Week 19 - HPA, VPA, KEDA: Autoscaling¶

19.1 Conceptual Core¶

HPA (Horizontal Pod Autoscaler): scales replica count based on metrics. CPU/memory by default; with metrics.k8s.io + custom.metrics.k8s.io adapters (e.g., prometheus-adapter), any metric is fair game.
VPA (Vertical Pod Autoscaler): adjusts a Pod's CPU/memory requests based on observed usage. Two modes: Auto (recreate pod with new resources), Off/Initial (only on creation).
KEDA (Kubernetes Event-Driven Autoscaling): scale to zero, scale on event-source backlog (Kafka lag, SQS depth, custom). Sits in front of HPA.

HPA reconcile interval: 15s by default. Picking metrics that are too jittery causes flapping; smooth at the source.
HPA scaling policies: scaleUp.policies and scaleDown.policies with stabilization windows. Tune to workload's elasticity profile.
Custom metrics adapter (prometheus-adapter): translates Prometheus queries into the custom.metrics.k8s.io API the HPA reads. Define rules in adapter config.
VPA's recommender computes percentile-based recommendations from historical usage. Often used in Off mode just to suggest resource changes; production safety prefers manual approval.

Deploy a load-test target with a Prometheus-exposed requests_per_second metric.
Install prometheus-adapter mapping that metric to custom.metrics.k8s.io.
Author HPA targeting AverageValue=200 of that metric. Drive load; watch scaling.
Add KEDA in front for scale-to-zero behavior. Verify cold-start latency.

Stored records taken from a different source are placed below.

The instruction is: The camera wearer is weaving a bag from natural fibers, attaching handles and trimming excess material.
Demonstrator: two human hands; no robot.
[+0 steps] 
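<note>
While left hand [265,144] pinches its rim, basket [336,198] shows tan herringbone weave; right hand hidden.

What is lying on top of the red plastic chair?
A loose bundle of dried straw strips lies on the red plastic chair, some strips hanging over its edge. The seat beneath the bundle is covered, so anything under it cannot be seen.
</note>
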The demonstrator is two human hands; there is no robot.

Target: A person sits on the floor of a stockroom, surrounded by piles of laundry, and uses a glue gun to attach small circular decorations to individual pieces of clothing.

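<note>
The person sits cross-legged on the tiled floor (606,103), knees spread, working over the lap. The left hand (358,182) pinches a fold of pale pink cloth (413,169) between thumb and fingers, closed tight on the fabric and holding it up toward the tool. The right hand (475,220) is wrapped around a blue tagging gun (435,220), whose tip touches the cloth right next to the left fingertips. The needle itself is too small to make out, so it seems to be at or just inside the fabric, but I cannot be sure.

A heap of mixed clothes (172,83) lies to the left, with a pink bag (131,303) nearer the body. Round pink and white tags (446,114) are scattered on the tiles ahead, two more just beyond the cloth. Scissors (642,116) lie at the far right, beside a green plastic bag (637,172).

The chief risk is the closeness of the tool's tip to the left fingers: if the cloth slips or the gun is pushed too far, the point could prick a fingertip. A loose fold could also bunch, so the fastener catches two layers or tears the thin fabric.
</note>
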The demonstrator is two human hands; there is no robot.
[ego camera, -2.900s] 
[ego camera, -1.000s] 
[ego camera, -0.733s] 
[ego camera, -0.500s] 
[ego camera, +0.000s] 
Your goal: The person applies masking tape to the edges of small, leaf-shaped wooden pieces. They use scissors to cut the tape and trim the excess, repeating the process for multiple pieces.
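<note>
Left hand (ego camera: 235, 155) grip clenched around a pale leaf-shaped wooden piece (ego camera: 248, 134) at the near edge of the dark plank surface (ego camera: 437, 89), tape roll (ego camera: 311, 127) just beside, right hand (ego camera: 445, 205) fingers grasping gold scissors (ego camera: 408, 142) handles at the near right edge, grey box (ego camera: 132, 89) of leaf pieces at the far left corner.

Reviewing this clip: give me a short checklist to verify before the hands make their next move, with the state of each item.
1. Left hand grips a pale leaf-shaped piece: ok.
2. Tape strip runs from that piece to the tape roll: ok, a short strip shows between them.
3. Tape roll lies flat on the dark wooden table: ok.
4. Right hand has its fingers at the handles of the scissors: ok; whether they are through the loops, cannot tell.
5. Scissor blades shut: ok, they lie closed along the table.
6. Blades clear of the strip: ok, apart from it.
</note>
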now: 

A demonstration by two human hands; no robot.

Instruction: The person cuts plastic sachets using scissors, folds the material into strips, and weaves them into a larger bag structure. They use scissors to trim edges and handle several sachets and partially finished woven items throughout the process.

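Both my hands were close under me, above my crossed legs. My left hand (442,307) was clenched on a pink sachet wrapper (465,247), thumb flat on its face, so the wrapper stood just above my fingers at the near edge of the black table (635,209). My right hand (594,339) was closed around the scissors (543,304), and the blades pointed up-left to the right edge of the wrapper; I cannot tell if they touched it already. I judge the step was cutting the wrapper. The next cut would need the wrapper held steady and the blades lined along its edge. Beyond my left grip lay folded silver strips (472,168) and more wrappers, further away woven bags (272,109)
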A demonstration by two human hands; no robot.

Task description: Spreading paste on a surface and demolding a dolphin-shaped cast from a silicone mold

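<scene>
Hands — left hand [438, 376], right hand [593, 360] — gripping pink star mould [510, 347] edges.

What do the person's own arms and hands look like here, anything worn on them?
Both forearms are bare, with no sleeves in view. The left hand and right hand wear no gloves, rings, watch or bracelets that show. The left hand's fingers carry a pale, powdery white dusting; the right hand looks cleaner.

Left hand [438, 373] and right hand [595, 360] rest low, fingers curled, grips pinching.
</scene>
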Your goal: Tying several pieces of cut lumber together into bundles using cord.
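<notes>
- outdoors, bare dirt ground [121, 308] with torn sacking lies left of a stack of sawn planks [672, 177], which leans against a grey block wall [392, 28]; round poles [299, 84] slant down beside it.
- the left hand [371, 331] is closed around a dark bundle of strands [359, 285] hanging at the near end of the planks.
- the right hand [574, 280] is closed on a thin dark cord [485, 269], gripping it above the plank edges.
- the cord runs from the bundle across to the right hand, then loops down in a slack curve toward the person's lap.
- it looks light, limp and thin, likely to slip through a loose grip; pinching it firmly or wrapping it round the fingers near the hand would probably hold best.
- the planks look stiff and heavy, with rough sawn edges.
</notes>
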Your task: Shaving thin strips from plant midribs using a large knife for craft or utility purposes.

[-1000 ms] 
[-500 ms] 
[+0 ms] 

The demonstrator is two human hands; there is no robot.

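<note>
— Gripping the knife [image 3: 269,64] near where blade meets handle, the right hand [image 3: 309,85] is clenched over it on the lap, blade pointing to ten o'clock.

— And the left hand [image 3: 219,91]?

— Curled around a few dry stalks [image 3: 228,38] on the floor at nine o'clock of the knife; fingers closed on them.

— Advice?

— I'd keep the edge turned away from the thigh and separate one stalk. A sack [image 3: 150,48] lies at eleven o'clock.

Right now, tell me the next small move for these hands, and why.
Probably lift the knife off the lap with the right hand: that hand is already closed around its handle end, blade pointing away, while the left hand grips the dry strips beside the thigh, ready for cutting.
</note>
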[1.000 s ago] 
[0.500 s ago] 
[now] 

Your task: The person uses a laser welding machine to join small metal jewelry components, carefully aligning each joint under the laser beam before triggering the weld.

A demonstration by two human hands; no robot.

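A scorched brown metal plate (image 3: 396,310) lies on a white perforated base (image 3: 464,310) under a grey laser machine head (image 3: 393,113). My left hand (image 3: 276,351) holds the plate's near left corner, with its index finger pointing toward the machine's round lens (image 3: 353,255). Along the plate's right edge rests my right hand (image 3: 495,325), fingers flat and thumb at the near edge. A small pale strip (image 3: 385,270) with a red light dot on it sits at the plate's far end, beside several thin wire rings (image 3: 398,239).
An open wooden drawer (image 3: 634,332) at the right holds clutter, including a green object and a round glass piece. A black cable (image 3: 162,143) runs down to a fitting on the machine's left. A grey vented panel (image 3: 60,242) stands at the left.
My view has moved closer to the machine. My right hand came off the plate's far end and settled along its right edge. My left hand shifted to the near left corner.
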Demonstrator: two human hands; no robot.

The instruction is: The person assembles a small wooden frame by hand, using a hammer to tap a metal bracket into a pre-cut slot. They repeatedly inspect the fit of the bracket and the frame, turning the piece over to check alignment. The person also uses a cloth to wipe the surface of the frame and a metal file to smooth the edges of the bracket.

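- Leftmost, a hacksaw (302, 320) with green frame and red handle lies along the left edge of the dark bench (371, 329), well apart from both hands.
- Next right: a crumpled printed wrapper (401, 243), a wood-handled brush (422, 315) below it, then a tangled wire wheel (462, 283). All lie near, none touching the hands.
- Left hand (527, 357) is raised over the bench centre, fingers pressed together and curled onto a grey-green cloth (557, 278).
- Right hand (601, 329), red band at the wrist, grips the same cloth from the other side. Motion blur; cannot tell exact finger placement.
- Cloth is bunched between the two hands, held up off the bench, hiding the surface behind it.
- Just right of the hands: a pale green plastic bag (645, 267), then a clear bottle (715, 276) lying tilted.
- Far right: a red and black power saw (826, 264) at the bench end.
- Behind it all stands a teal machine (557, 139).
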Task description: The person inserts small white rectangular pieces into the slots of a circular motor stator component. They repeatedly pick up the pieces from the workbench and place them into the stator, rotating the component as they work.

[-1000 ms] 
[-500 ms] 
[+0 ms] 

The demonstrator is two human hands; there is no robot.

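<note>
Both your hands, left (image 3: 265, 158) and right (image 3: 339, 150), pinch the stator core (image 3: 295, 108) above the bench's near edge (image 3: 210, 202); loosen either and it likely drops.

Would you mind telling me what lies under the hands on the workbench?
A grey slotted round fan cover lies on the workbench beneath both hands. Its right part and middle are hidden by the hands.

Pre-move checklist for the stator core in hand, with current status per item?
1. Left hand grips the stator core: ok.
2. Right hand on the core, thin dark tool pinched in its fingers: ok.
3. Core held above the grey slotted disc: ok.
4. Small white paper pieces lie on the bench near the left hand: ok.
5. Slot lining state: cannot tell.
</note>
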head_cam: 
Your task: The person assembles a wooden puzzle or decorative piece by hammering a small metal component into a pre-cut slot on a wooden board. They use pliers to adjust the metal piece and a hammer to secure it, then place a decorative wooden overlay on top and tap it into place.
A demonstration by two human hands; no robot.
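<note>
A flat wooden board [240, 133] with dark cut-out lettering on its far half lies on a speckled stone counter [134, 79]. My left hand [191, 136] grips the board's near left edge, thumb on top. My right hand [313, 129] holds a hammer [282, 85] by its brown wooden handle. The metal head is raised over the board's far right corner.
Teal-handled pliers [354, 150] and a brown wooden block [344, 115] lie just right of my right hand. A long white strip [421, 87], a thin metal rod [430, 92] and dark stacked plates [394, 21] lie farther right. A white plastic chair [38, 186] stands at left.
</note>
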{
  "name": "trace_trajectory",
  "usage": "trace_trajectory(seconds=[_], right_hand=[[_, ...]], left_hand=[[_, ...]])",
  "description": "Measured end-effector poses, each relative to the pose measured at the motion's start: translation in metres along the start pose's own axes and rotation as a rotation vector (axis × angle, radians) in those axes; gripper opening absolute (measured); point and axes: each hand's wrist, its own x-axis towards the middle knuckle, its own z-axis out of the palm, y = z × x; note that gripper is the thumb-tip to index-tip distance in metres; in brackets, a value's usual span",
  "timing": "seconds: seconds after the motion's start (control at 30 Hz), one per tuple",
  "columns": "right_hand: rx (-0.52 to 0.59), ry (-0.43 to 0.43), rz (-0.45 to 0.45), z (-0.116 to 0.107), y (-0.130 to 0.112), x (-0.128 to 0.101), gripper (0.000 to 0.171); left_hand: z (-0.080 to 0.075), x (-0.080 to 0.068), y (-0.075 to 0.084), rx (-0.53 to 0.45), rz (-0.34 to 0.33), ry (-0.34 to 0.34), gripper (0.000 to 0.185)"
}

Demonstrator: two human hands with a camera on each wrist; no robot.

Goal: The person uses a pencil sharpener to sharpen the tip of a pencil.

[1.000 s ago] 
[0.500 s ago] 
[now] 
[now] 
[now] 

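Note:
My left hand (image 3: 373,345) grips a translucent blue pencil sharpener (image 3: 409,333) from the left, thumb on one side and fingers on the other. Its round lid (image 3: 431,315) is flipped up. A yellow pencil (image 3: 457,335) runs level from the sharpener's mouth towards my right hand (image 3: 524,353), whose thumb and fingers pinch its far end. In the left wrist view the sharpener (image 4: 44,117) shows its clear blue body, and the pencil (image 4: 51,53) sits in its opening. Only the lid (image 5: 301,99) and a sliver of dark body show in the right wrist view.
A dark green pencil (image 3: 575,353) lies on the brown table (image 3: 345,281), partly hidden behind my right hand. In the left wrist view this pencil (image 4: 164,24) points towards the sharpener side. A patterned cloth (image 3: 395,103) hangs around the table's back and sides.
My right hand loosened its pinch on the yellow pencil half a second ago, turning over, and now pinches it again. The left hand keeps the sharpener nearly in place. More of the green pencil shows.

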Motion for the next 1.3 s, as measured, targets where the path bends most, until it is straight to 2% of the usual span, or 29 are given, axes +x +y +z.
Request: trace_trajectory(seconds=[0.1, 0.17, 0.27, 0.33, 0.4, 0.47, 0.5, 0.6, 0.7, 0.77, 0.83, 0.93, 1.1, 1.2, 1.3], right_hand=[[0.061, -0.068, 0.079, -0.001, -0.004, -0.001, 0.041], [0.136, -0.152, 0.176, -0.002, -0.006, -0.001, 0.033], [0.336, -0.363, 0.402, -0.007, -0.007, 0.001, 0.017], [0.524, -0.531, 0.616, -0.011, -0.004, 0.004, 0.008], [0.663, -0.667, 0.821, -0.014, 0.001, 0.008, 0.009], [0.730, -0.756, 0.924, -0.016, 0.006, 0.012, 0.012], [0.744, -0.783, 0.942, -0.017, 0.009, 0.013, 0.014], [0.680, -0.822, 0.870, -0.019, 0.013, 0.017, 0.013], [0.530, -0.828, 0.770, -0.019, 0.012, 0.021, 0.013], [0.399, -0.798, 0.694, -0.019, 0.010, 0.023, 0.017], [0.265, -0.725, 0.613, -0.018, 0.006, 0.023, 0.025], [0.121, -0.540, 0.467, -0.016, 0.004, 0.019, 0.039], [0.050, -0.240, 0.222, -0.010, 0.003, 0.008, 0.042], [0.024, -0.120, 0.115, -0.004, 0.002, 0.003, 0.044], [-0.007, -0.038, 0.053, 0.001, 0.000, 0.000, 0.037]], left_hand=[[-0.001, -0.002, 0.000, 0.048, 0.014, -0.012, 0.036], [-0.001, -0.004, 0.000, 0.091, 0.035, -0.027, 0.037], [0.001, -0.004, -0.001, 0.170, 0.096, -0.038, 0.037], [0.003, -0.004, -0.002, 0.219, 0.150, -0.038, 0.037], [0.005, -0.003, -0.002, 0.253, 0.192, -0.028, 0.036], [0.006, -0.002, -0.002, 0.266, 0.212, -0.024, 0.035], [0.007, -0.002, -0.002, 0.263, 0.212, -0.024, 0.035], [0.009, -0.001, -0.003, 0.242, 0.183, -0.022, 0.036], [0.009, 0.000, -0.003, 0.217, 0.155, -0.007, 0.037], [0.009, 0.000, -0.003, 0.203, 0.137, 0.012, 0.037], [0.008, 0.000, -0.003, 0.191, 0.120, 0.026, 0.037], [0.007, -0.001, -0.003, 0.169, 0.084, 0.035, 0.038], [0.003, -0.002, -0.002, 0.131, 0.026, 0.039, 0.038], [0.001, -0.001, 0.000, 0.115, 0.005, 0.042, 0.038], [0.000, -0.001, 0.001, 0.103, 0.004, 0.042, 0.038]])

Set minReplicas to a non-zero value for any tier-1 service (avoid cold-start during incident traffic). Cap maxReplicas to avoid runaway autoscaling on metric anomalies.

Wire HPA event metrics. Alert on persistent desiredReplicas == maxReplicas (you've hit the cap) and on flapping (scaleUp and scaleDown events alternating rapidly).